• [Action item] Could you filter the listing for lines with the word "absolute" and return them?

● ● ●

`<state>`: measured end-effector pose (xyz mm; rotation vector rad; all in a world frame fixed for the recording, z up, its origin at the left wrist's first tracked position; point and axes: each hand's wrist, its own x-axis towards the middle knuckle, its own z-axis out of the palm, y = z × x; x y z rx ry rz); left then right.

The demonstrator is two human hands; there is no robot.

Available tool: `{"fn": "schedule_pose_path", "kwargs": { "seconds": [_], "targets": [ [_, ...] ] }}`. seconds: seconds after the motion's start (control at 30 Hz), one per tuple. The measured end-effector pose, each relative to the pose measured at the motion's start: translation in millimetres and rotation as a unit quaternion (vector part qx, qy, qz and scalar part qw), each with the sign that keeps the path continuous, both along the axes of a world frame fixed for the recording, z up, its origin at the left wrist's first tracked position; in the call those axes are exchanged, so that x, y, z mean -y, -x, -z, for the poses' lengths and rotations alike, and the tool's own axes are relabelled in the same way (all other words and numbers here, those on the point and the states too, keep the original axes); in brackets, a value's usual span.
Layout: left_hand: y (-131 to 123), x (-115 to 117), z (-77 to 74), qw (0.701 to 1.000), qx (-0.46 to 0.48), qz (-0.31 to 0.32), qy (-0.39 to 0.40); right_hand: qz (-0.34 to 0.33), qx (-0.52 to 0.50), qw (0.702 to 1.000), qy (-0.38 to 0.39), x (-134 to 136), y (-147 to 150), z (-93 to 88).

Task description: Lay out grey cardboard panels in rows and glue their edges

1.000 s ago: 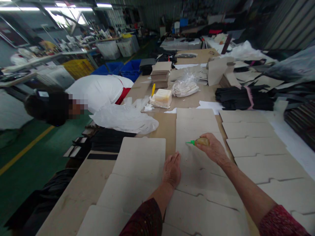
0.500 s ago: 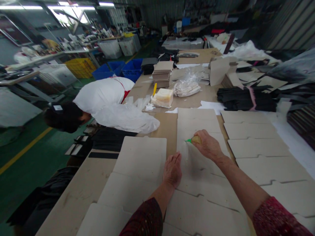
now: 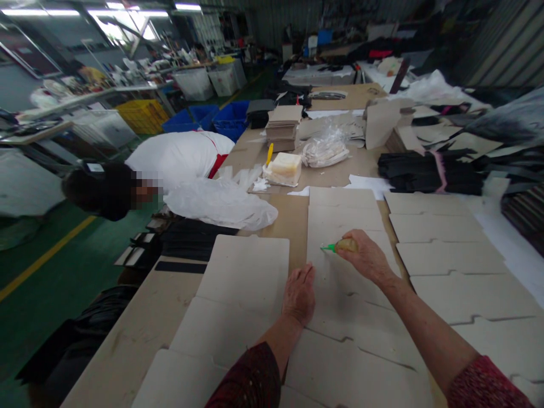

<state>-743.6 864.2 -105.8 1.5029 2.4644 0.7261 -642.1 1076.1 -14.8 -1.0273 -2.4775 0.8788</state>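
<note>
My right hand [image 3: 368, 258] is closed around a small yellowish squeeze bottle [image 3: 347, 245] with a thin green nozzle. The nozzle tip points left, at or just above the surface of a grey-beige board [image 3: 344, 272] in the middle row. My left hand [image 3: 300, 294] lies with its fingers stretched forward along the left edge of that row. Its palm is turned down, and it holds nothing. The boards overlap in rows, and a few tiny spots show on them. Left of my left hand lies another row of boards [image 3: 246, 266].
A third row of boards [image 3: 454, 258] lies to the right. Beyond are a yellowish block [image 3: 284, 169], a plastic-wrapped bundle [image 3: 325, 150], stacked boards [image 3: 283, 124] and black strips [image 3: 425, 170]. At the left, a person in white [image 3: 178, 156] bends beside the table, near plastic sheeting [image 3: 221, 204].
My right hand and the bottle have shifted slightly right and down. My left hand stays in place. The bending person's head has moved a little left.
</note>
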Motion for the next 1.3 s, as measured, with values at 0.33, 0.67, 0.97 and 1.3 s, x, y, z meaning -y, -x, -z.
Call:
{"fn": "schedule_pose_path", "kwargs": {
  "seconds": [0.33,0.67,0.97,1.3],
  "targets": [
    [12.7,-21.0,1.7,0.996,0.012,-0.063,-0.056,0.274,-0.225,0.919,0.171,-37.9,-43.8,8.9],
    [84.4,-114.3,9.4,0.998,-0.002,0.038,-0.045,0.303,-0.107,0.946,0.049,-108.6,-90.5,11.0],
    [88.7,-107.5,22.5,0.997,-0.012,0.057,-0.059,0.204,-0.035,0.978,0.014,-123.1,-68.6,10.5],
    [89.0,-106.4,23.1,0.996,-0.011,0.051,-0.076,0.142,0.078,0.986,-0.048,-125.2,-50.1,4.7]
  ]
}}
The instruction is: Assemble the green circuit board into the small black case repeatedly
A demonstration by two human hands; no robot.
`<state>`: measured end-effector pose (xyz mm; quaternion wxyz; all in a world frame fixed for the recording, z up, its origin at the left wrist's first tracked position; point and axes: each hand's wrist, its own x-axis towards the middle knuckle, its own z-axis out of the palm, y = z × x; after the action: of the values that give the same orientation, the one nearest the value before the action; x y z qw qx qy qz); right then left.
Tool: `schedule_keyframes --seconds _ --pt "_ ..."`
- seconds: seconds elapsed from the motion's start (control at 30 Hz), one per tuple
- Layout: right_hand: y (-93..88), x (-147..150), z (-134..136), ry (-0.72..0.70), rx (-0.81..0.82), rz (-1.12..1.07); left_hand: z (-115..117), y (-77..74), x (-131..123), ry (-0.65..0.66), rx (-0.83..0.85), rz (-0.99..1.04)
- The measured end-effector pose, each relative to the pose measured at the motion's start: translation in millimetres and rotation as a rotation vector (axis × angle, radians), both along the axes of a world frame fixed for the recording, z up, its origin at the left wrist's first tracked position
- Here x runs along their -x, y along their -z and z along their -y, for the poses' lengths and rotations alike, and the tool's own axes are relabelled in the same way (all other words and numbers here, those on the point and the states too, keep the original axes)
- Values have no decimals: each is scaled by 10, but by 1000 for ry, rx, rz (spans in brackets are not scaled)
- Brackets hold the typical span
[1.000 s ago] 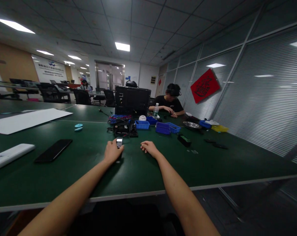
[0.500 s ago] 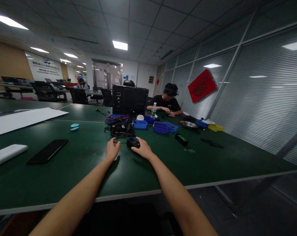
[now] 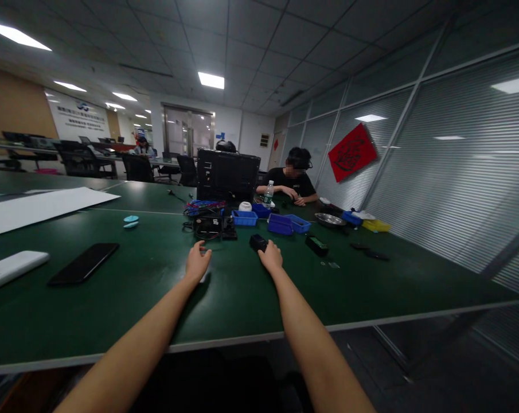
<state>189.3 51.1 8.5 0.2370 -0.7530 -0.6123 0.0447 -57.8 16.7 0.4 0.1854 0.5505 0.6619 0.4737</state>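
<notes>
My right hand [image 3: 271,256] is closed around the near end of a small black box-shaped device [image 3: 258,242], low over the green table [image 3: 156,310]. Its exact kind does not show. To the left, my left hand [image 3: 198,261] is held just above or on the tabletop, with thumb and fingers apart and nothing visible between them. A small pale patch shows by its wrist; I cannot make out what it is. Just beyond my hands lie a black adapter-like box with cables [image 3: 207,225] and a light blue tray [image 3: 244,218]. Another black box with a green top [image 3: 316,245] lies right of my right hand.
A black monitor [image 3: 228,175] stands at the back, near a baseball [image 3: 244,206] and a water bottle [image 3: 268,193]. Across the table sits a person [image 3: 291,178]. A metal bowl [image 3: 329,219] is on the right; a black phone-like slab [image 3: 85,264] and white sheet [image 3: 48,207] lie left.
My right hand has moved right with the black device, away from my left hand, and the device has turned. My left hand has barely moved.
</notes>
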Motion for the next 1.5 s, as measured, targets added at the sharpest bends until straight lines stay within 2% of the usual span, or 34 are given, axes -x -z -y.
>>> schedule_keyframes --seconds 0.13,0.37,0.6,1.17,1.27,1.5 --pt "11 -97 -37 102 9 -37 -6 6 6 -2 12 14" --pt "-55 -182 -20 106 10 -152 11 -19 6 12 20 34" --pt "-47 -216 -10 93 15 -112 19 -29 2 12 20 38" --pt "-19 -268 -53 200 23 -96 36 -60 -7 37 47 41" --pt "-37 -185 -14 139 14 -56 37 -62 -13 42 47 39" --pt "-53 188 106 -127 60 -1 39 -57 -13 51 40 -1"
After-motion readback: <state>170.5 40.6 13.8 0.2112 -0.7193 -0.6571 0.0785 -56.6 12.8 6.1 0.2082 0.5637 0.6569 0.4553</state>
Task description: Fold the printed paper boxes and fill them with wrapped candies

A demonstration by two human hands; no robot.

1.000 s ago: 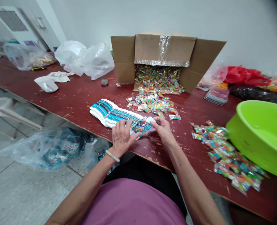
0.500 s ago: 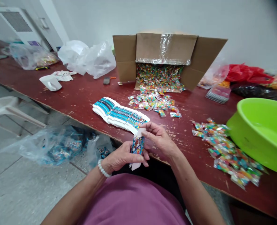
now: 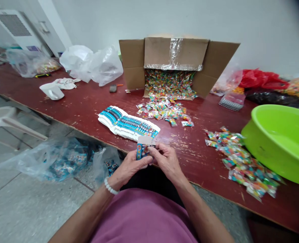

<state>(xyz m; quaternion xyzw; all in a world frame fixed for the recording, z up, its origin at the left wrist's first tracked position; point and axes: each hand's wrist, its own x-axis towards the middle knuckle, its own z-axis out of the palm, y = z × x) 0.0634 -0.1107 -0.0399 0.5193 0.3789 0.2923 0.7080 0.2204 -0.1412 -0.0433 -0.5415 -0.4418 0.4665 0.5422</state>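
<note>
Between my two hands, at the table's front edge, is a small blue printed carton (image 3: 139, 152) with a white flap standing up. My left hand (image 3: 133, 164) grips the carton from the left, thumb along its near side. My right hand (image 3: 166, 158) pinches its right side, and the fingers cover part of the print. Just beyond lies a fanned row of flat blue-and-white cartons (image 3: 127, 123). Behind that row, small candy packets (image 3: 162, 109) lie loose before an open cardboard box (image 3: 176, 54) full of the same packets.
At the right stands a green basin (image 3: 273, 145), with a pile of candy packets (image 3: 243, 162) beside it. A white mug (image 3: 51, 91) lies at the left, near plastic bags (image 3: 102, 65). Below the table edge are bags of blue packs (image 3: 68, 162) and a white stool (image 3: 7, 118).
The carton has turned from upright to more sideways, its white flap now facing up. My right hand has moved down from the top flap to the carton's right side.
</note>
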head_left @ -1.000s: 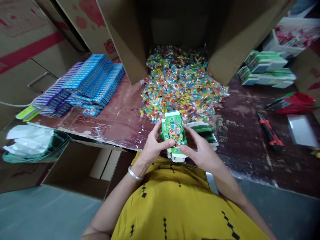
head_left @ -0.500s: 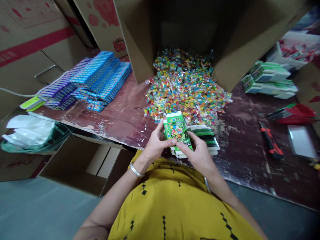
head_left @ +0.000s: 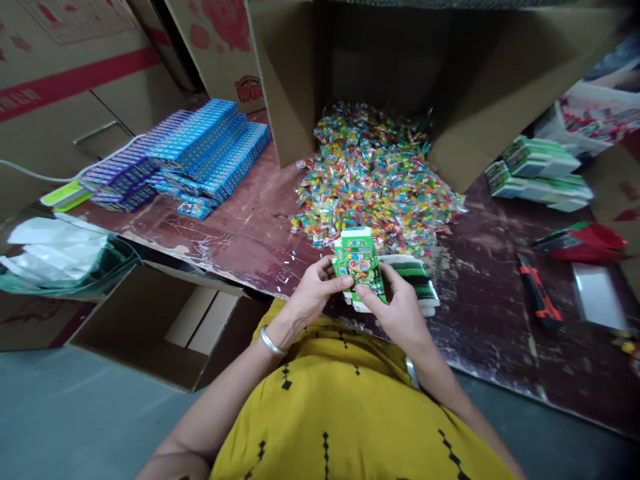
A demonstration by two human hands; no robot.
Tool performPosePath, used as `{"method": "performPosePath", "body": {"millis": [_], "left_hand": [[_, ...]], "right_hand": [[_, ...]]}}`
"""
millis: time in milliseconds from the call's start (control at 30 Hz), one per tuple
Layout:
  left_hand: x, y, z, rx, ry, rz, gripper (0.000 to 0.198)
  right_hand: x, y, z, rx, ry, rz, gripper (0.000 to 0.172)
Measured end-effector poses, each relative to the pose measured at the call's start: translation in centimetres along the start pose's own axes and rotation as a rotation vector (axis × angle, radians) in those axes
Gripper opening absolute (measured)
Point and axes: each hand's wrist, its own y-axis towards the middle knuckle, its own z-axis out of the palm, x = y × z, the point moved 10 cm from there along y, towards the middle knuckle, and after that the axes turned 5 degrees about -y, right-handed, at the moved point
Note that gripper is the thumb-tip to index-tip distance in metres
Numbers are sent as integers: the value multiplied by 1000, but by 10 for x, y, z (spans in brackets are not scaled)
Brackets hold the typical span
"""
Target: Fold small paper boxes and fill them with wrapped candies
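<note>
Both of my hands grip one small green printed carton (head_left: 359,260) just above the near edge of the worn table (head_left: 240,233). My left hand (head_left: 313,293) pinches its left side with thumb on the front. From the right, my right hand (head_left: 393,310) pinches the lower part of the carton. A stack of flat green cartons (head_left: 417,280) lies under and behind my right hand. Beyond it spreads a heap of small coloured wrapped candies (head_left: 375,180), spilling from a big cardboard box (head_left: 470,73) lying on its side.
Rows of blue and purple boxes (head_left: 200,150) stand at the left of the table. More green cartons (head_left: 540,173) lie at the right, with an orange utility knife (head_left: 537,300) and a red-green object (head_left: 585,240). An empty cardboard box (head_left: 165,320) and a plastic bag (head_left: 55,250) sit lower left.
My hands have stayed on the green carton, my fingers shifting slightly on it. The view has swung a little, so the table's contents sit slightly further right.
</note>
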Motion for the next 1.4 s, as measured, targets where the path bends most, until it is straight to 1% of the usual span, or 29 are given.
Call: {"method": "performPosePath", "body": {"millis": [133,233,333,433,500,600,667,700,767,833,900,1000,1067,1133,1267,1333,1400], "left_hand": [[-8,-3,-4,-9,53,80,57],[-15,-5,-7,-11,70,127,60],[-25,-8,-7,24,110,177,66],[-38,-11,-4,41,256,216,70],[-47,-14,-4,18,383,238,70],[-58,-19,-5,-6,489,276,73],[-61,-22,-3,43,491,272,85],[-61,-25,-1,93,475,256,94],[-58,-30,4,214,418,168,109],[-54,-37,8,306,338,51,118],[-56,-42,8,333,273,-33,122],[-57,-41,3,299,241,-126,125],[-55,-38,0,268,256,-186,124],[-54,-32,-1,236,318,-194,118],[-55,-23,10,201,453,-102,96],[-50,-20,10,150,460,-88,88],[-40,-20,2,64,435,-116,81]], "right_hand": [[7,6,6,118,-24,-49,52],[16,11,7,142,-73,-89,58],[29,13,6,149,-133,-154,58],[45,15,5,161,-223,-263,56],[55,17,5,187,-289,-345,57],[67,27,6,275,-373,-440,59],[74,38,8,370,-425,-477,59],[76,44,10,434,-450,-491,59],[81,56,17,586,-494,-504,60],[85,64,28,783,-536,-512,58],[88,69,41,965,-574,-528,54],[93,74,62,1160,-581,-492,47],[95,73,77,1271,-598,-439,43],[97,73,90,1325,-629,-387,41],[105,79,108,1279,-577,-254,36],[102,72,116,1344,-626,-254,39],[100,64,121,1414,-683,-313,44]]}}
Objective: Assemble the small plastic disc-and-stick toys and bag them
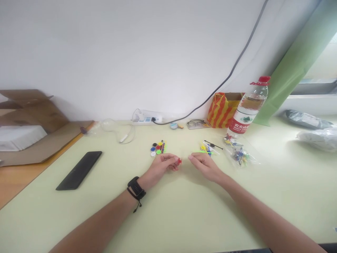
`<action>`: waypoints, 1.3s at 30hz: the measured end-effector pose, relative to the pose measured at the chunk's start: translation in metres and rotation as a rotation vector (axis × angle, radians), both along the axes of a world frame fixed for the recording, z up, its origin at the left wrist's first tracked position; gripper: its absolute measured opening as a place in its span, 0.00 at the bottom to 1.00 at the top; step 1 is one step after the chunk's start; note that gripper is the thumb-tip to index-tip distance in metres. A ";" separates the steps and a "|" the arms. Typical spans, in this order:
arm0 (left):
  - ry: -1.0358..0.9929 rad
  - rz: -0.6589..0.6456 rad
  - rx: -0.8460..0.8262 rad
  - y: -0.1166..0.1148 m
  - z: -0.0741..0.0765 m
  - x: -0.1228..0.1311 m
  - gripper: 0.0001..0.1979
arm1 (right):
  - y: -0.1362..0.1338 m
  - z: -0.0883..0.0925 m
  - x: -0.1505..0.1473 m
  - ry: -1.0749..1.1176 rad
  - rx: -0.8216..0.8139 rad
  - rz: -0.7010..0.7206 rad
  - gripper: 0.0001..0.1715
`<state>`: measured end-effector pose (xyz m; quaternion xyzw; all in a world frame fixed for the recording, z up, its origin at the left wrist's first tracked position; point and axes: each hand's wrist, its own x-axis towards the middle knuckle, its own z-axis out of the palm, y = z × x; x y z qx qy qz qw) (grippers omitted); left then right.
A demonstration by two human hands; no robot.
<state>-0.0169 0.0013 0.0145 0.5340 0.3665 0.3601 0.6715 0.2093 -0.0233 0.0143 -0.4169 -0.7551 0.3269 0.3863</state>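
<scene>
My left hand, with a black watch on its wrist, pinches a small red plastic piece between thumb and fingers. Across a narrow gap, my right hand is closed in a pinch; whatever its fingertips hold is too small to make out. Just beyond the left hand lies a cluster of small coloured plastic discs and sticks, in black, yellow, blue, green, white and red. Behind the right hand are assembled-looking plastic pieces with thin rods, in yellow, blue, green and black.
A clear bag of small coloured parts lies to the right, in front of a large water bottle. A striped bag, glasses and a power strip line the wall. At left are a black case and a cardboard box.
</scene>
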 end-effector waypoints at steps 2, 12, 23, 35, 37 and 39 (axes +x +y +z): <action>-0.007 0.009 0.005 0.000 0.000 0.000 0.13 | 0.002 0.003 0.000 0.081 -0.014 -0.070 0.29; -0.025 -0.003 0.045 0.001 -0.005 -0.001 0.14 | -0.001 -0.001 -0.009 0.220 -0.101 -0.074 0.15; -0.060 -0.019 0.033 -0.001 0.000 0.000 0.13 | -0.005 0.001 -0.010 0.178 -0.118 -0.010 0.15; -0.015 0.014 0.059 0.000 -0.003 -0.001 0.14 | -0.013 -0.002 -0.007 -0.058 0.220 -0.129 0.38; -0.025 0.008 0.054 -0.001 -0.002 0.000 0.13 | -0.014 -0.001 -0.007 -0.021 0.219 -0.169 0.34; -0.042 0.002 0.053 -0.001 -0.002 0.000 0.14 | -0.014 -0.001 -0.007 0.001 0.179 -0.165 0.19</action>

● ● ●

• [Your solution]
Gripper opening absolute (measured)
`<action>`: waypoints, 1.3s at 30hz: the measured end-effector pose, relative to the pose measured at the chunk's start: translation in metres and rotation as a rotation vector (axis × angle, radians), both along the axes of a world frame fixed for the recording, z up, its origin at the left wrist's first tracked position; gripper: its absolute measured opening as a place in its span, 0.00 at the bottom to 1.00 at the top; step 1 is one step after the chunk's start; note that gripper is the thumb-tip to index-tip distance in metres. A ";" separates the steps and a "|" the arms. Typical spans, in this order:

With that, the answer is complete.